● WHAT YOU NEED TO DO
Leave out the images; return the rest of the data exactly.

● STORED DATA
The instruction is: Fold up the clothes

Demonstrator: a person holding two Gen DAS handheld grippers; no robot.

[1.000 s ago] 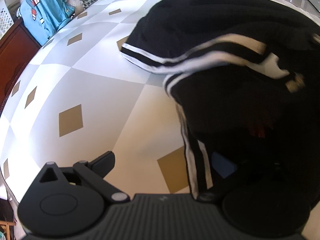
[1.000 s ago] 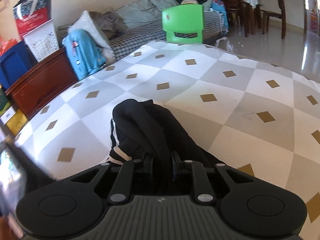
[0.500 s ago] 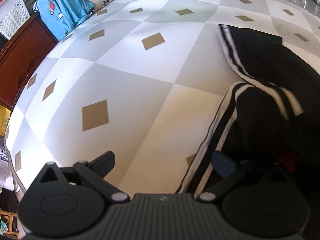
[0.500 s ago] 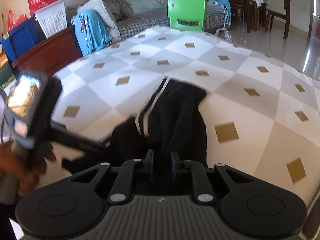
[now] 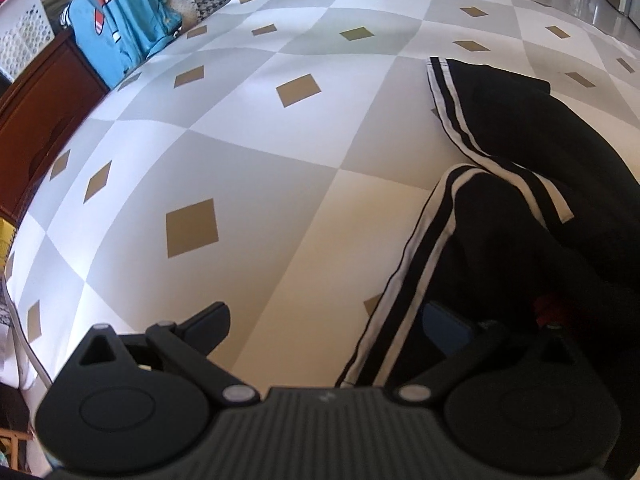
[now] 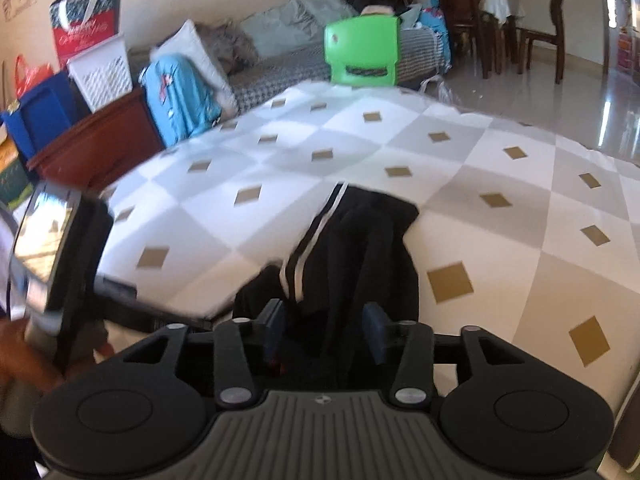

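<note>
A black garment with white stripes [image 5: 520, 184] lies bunched on the checkered tablecloth [image 5: 240, 152], at the right of the left wrist view. My left gripper [image 5: 328, 324] stands wide open, low over the cloth's near end. The garment's striped edge runs down between its fingers, beside the right one, whose blue pad [image 5: 444, 328] the fabric partly covers. In the right wrist view the garment [image 6: 360, 240] stretches away from my right gripper [image 6: 324, 320]. Its jaws are opening, and black fabric still sits loosely between the pads. A hand [image 6: 24, 344] holds the left gripper's body [image 6: 60, 248] at the left there.
Behind the table stand a green plastic chair [image 6: 362, 52] and a sofa with cushions and a light blue garment [image 6: 180, 96]. A dark wooden cabinet [image 6: 100, 148] with a white basket [image 6: 102, 76] borders the table's left side. Dining chairs [image 6: 540, 28] stand at the far right.
The garment, which hung lifted before the left camera, now lies on the table. The right gripper's jaws, pinched on the fabric before, have come apart. The left gripper has stayed open.
</note>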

● FINISHED TASK
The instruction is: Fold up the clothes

Demonstrator: a person holding two Gen DAS handheld grippers; no robot.

[1.000 s ago] 
[1.000 s ago] 
[0.500 s ago] 
[0.500 s ago] 
[now] 
[now] 

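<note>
A black garment with white stripes [image 5: 520, 184] lies bunched on the checkered tablecloth [image 5: 240, 152], at the right of the left wrist view. My left gripper [image 5: 328, 324] stands wide open, low over the cloth's near end. The garment's striped edge runs down between its fingers, beside the right one, whose blue pad [image 5: 444, 328] the fabric partly covers. In the right wrist view the garment [image 6: 360, 240] stretches away from my right gripper [image 6: 324, 320]. Its jaws are opening, and black fabric still sits loosely between the pads. A hand [image 6: 24, 344] holds the left gripper's body [image 6: 60, 248] at the left there.
Behind the table stand a green plastic chair [image 6: 362, 52] and a sofa with cushions and a light blue garment [image 6: 180, 96]. A dark wooden cabinet [image 6: 100, 148] with a white basket [image 6: 102, 76] borders the table's left side. Dining chairs [image 6: 540, 28] stand at the far right.
The garment, which hung lifted before the left camera, now lies on the table. The right gripper's jaws, pinched on the fabric before, have come apart. The left gripper has stayed open.
</note>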

No more work is needed on this answer.